Work required = Output must match the data below exactly from its first line through the line that contains "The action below", with no other line.

Data section =
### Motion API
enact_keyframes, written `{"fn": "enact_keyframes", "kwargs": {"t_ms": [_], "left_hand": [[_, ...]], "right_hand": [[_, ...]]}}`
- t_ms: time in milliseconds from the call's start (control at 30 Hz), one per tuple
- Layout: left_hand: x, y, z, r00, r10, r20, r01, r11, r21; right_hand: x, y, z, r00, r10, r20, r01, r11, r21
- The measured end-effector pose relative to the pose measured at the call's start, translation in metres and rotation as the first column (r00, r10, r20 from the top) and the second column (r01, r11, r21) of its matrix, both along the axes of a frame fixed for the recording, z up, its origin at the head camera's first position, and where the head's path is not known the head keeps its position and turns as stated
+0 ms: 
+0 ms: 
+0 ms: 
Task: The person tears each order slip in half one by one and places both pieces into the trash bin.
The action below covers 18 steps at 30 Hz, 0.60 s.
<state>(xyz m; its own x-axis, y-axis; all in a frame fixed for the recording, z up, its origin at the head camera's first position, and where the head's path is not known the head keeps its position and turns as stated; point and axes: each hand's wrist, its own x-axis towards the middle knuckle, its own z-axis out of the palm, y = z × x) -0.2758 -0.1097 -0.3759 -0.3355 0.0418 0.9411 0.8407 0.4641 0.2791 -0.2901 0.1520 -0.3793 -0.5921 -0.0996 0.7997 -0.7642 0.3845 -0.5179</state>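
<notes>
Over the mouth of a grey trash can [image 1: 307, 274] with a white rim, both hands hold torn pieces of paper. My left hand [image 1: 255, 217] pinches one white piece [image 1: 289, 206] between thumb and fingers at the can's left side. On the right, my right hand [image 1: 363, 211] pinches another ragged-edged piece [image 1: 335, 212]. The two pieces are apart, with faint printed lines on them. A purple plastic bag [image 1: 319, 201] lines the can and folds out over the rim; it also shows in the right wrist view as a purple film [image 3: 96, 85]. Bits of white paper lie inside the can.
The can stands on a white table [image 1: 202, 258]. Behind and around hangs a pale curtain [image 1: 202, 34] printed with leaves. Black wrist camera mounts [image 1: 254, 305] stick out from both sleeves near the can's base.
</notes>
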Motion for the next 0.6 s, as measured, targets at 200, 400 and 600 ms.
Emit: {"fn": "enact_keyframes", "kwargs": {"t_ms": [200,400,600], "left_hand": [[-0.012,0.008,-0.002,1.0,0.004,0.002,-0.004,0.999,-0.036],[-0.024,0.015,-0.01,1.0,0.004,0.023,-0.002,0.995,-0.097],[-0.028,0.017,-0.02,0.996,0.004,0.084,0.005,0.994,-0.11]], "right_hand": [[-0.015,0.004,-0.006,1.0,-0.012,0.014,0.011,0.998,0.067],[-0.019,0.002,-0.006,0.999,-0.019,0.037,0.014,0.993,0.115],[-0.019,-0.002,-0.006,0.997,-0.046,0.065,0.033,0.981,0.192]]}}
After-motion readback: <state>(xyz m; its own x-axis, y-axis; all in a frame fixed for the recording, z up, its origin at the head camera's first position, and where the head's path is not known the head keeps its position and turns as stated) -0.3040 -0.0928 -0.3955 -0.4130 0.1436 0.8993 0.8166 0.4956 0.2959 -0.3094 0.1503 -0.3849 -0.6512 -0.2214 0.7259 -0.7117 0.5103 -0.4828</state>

Completed exercise =
### Motion API
enact_keyframes, written `{"fn": "enact_keyframes", "kwargs": {"t_ms": [_], "left_hand": [[_, ...]], "right_hand": [[_, ...]]}}`
- t_ms: time in milliseconds from the call's start (control at 30 Hz), one per tuple
- Layout: left_hand: x, y, z, r00, r10, r20, r01, r11, r21; right_hand: x, y, z, r00, r10, r20, r01, r11, r21
- The measured end-effector pose relative to the pose measured at the call's start, translation in metres and rotation as the first column (r00, r10, r20 from the top) and the second column (r01, r11, r21) of its matrix, both along the axes of a frame fixed for the recording, z up, its origin at the head camera's first position, and where the head's path is not known the head keeps its position and turns as stated
+0 ms: 
+0 ms: 
+0 ms: 
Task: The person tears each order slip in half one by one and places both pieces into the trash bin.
The action below covers 18 steps at 30 Hz, 0.60 s.

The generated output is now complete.